___ The data ___

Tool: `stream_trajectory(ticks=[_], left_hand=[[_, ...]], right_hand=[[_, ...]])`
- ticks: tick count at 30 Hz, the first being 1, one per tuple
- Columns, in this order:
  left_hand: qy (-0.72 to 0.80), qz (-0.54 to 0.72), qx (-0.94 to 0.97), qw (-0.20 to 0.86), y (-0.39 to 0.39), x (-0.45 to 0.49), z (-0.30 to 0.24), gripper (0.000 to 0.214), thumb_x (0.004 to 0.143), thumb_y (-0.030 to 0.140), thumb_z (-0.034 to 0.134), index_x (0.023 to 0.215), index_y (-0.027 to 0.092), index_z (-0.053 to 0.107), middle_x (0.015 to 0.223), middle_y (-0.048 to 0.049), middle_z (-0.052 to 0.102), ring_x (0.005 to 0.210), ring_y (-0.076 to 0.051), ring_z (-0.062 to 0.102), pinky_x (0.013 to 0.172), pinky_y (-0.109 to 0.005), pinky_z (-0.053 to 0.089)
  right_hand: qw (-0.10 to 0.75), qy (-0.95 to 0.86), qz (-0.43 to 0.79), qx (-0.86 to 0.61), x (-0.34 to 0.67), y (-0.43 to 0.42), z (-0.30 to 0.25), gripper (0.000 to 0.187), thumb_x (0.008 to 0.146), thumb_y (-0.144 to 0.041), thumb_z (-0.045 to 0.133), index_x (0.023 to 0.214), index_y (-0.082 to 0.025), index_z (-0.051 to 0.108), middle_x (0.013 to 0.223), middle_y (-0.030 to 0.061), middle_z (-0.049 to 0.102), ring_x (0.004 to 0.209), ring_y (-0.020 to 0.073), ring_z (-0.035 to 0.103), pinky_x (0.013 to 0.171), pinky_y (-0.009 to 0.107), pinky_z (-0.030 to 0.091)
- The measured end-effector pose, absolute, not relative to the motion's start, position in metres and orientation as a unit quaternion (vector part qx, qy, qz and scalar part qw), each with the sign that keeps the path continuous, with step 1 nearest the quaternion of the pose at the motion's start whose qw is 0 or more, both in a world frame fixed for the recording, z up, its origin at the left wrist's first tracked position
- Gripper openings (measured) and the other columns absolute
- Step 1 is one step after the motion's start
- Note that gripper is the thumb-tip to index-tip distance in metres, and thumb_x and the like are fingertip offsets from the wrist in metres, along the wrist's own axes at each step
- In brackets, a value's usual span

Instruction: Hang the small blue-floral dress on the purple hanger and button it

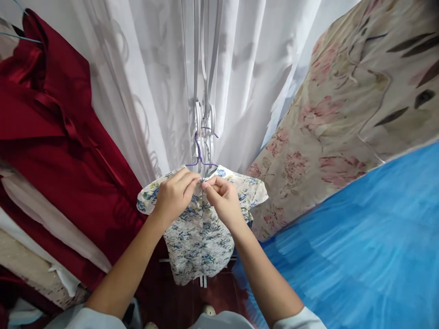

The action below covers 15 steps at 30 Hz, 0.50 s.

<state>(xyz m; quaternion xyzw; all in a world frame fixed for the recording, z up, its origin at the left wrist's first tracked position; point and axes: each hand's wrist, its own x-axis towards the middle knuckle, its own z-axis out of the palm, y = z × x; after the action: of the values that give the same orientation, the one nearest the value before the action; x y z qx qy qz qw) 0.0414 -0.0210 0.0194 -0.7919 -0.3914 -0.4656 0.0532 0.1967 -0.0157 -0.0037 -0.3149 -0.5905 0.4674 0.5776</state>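
A short-sleeved floral blouse [199, 242], white with blue and yellow print, hangs on a purple wire hanger [199, 155] in front of me. My left hand [175, 192] pinches one side of its neckline at the centre. Just beside it, my right hand [223, 197] pinches the other side, thumb and fingers pressed together. The fingertips nearly meet at the top of the front opening, and they hide whatever small fastening may lie between them. The hanger's hook hangs by white plastic loops on a white stand [202, 55].
White curtains [154, 68] fall behind the stand. Dark red garments [68, 160] hang close on the left. To the right are a cream cloth with pink flowers [329, 119] and a blue tulle garment [360, 237]. Below lies a dark reddish floor [222, 294].
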Motion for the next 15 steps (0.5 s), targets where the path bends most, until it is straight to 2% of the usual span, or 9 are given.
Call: stream_trajectory(ticks=[2,5,8,10,12,15], left_hand=[[-0.38,-0.509,-0.767,0.091,-0.022,0.04,0.036,0.018,0.098,0.021,0.047,0.09,0.018,0.063,0.084,-0.0023,0.06,0.081,-0.014,0.058,0.076,-0.026,0.046],[-0.377,-0.562,-0.727,0.114,-0.032,0.032,0.053,0.018,0.098,0.018,0.046,0.086,0.018,0.059,0.082,-0.0017,0.056,0.08,-0.013,0.055,0.078,-0.027,0.045],[-0.36,-0.481,-0.796,0.07,-0.031,0.024,0.053,0.009,0.096,0.02,0.052,0.097,0.019,0.061,0.098,-0.0039,0.062,0.094,-0.017,0.058,0.088,-0.032,0.046],[-0.336,-0.413,-0.845,0.052,-0.022,0.024,0.044,0.013,0.094,0.02,0.055,0.105,0.02,0.062,0.104,-0.0048,0.065,0.099,-0.018,0.058,0.09,-0.034,0.047],[-0.319,-0.39,-0.862,0.058,-0.011,0.026,0.034,0.014,0.095,0.018,0.053,0.103,0.02,0.064,0.097,-0.0049,0.066,0.095,-0.018,0.059,0.086,-0.033,0.049],[-0.306,-0.432,-0.846,0.063,-0.001,0.026,0.03,0.015,0.095,0.015,0.051,0.097,0.019,0.065,0.089,-0.0046,0.065,0.09,-0.017,0.06,0.082,-0.031,0.05]], right_hand=[[0.587,-0.593,0.437,-0.336,0.195,-0.01,-0.017,0.031,0.084,-0.042,0.065,0.069,-0.02,0.048,0.049,-0.0091,0.036,0.042,0.0064,0.028,0.044,0.022,0.018],[0.591,-0.571,0.455,-0.343,0.193,-0.008,-0.036,0.036,0.084,-0.045,0.065,0.067,-0.021,0.045,0.049,-0.0092,0.034,0.044,0.0067,0.024,0.044,0.022,0.016],[0.605,-0.554,0.481,-0.311,0.192,-0.014,-0.035,0.035,0.085,-0.046,0.065,0.069,-0.021,0.046,0.05,-0.0096,0.031,0.046,0.0068,0.021,0.045,0.022,0.015],[0.609,-0.556,0.478,-0.3,0.19,-0.018,-0.025,0.033,0.086,-0.045,0.065,0.072,-0.021,0.048,0.051,-0.0095,0.031,0.046,0.007,0.021,0.046,0.023,0.015],[0.609,-0.564,0.465,-0.307,0.186,-0.017,-0.016,0.03,0.087,-0.043,0.064,0.073,-0.021,0.049,0.051,-0.0093,0.031,0.046,0.0073,0.022,0.046,0.023,0.016],[0.618,-0.573,0.417,-0.34,0.178,-0.008,-0.015,0.027,0.087,-0.037,0.061,0.071,-0.021,0.047,0.052,-0.0087,0.033,0.045,0.0076,0.026,0.046,0.023,0.019]])
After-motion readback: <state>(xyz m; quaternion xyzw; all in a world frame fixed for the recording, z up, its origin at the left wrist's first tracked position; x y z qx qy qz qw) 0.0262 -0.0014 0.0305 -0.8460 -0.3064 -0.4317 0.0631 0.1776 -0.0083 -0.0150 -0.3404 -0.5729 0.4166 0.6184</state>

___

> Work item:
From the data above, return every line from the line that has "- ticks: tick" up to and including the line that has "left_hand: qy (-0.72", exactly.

> Output of the exercise:
- ticks: tick count at 30 Hz, the first being 1, one per tuple
- Columns, in this order:
  left_hand: qy (-0.72 to 0.80), qz (-0.54 to 0.72), qx (-0.94 to 0.97), qw (-0.20 to 0.86), y (-0.39 to 0.39), x (-0.45 to 0.49), z (-0.30 to 0.24), gripper (0.000 to 0.214), thumb_x (0.004 to 0.143), thumb_y (-0.030 to 0.140), thumb_z (-0.034 to 0.134), index_x (0.023 to 0.215), index_y (-0.027 to 0.092), index_z (-0.053 to 0.107), middle_x (0.015 to 0.223), middle_y (-0.048 to 0.049), middle_z (-0.052 to 0.102), ring_x (0.005 to 0.210), ring_y (-0.076 to 0.051), ring_z (-0.062 to 0.102), pinky_x (0.013 to 0.172), pinky_y (-0.109 to 0.005), pinky_z (-0.053 to 0.089)

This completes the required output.